4. Gemäß Art138 Abs1 Z3 B-VG erkennt der Verfassungsgerichtshof unter anderem über Kompetenzkonflikte zwischen einem Land und dem Bund. Diese Bestimmung erfasst Zuständigkeitskonflikte von Verwaltungsbehörden zweier Gebietskörperschaften, wobei bei Beurteilung der Frage, ob ein Kompetenzkonflikt vorliegt, auf die funktionelle Zuständigkeit der beteiligten Verwaltungsbehörden abzustellen ist (zB VfSlg. 2289/1952, 17.678/2005).
In Fällen eines verneinenden Kompetenzkonflikts
zwischen zwei Ländern oder zwischen einem Land und dem Bund ist nur die abgewiesene Partei berechtigt, den Antrag auf Entscheidung an den Verfassungsgerichtshof zu stellen (§50 VfGG). Hingegen wurde der vorliegende Antrag von einer Behörde eingebracht, die dem Antragsvorbringen zufolge an dem Kompetenzkonflikt beteiligt ist, indem sie selbst ihre Zuständigkeit zur Entscheidung in der Sache ablehnt.

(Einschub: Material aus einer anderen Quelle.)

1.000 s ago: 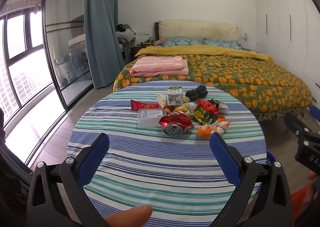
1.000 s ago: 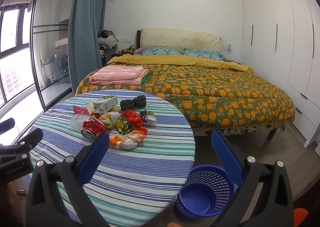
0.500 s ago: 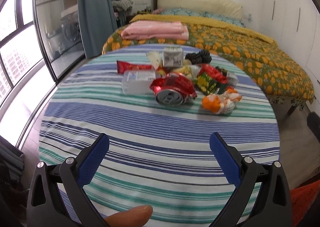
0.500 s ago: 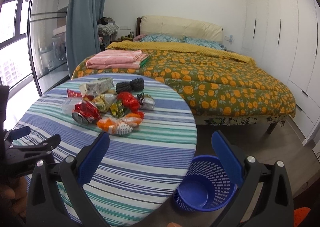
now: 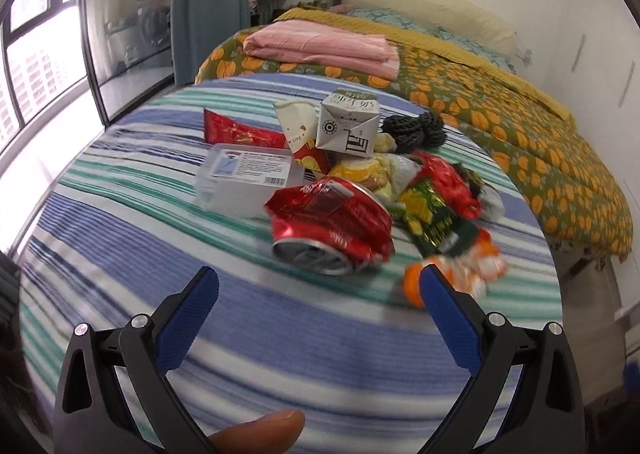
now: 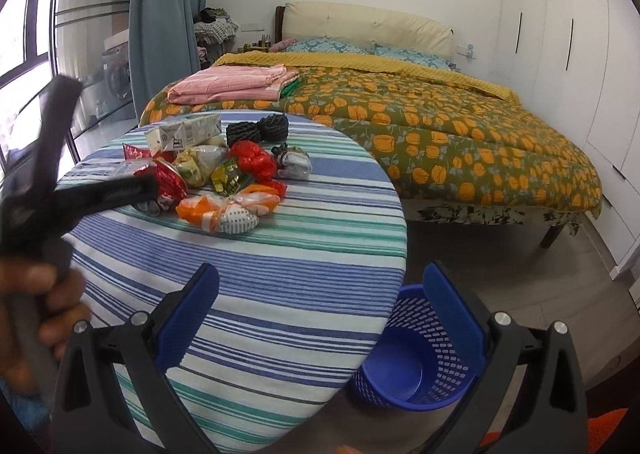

Mangels Antragslegitimation ist der Antrag daher als unzulässig zurückzuweisen, ohne dass auf die Frage einzugehen ist, ob überhaupt ein Kompetenzkonflikt iSd Art138 Abs1 Z3 B-VG vorliegt.
5. Dies konnte gemäß §19 Abs3 Z2 lita VfGG ohne
weiteres Verfahren in nichtöffentlicher Sitzung beschlossen werden.